Pattern-level observations:

signal intensity varied strongly by site/scenario
deeper interaction stages often increased observed signal metrics
some content-centric cases remained low-signal across repeated runs

Why the Redaction Layer Matters

Raw tokens are not published.
Instead, FlowLens stores:

redacted preview
token length
stable hash for equality/reuse checks

That gives us reproducibility without leaking sensitive raw values.

What You Can Claim Responsibly

From this tooling and dataset, you can claim:

network-observed data-flow signals vary by context,
controlled behavior changes can shift measured signals,
reuse/persistence patterns are measurable in a repeatable way.

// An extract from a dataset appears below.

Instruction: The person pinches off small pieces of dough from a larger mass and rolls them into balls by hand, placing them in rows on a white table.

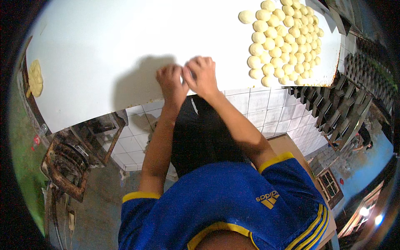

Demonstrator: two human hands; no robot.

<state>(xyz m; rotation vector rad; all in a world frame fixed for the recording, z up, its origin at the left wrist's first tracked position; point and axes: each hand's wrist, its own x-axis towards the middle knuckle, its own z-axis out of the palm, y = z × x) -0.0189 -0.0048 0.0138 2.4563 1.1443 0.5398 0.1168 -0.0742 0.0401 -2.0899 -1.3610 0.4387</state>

You cannot claim from network traces alone:

definitive platform-internal ad decision logic,
person-level identity resolution.

Engineering Notes

What worked well:

modular analysis pipeline
evidence-level abstraction for communication quality
matrix/funnel/A-B/longitudinal complement each other

What remains hard:

large-site reliability under fixed timeouts
anti-bot/session constraints
balancing coverage vs runtime cost

Read the Full Materials

Repository: https://github.com/yul761/FlowLens
Full-batch summary: data/reports/published/formal-v1-full-overall-summary.md
Academic-style article: data/reports/published/public-v1-academic-article.md

If You Want to Build on This

Next useful extensions:

stronger single-variable controls (consent, login, click-id toggles)
bootstrap confidence intervals on key deltas
cross-environment runs (device profile/region)
publication-grade data manifests

Closing

A lot of tracking debates are stuck between oversimplified claims and opaque internals.
A HAR-first, evidence-tier approach gives a practical middle path: measurable, repeatable, and honest about uncertainty.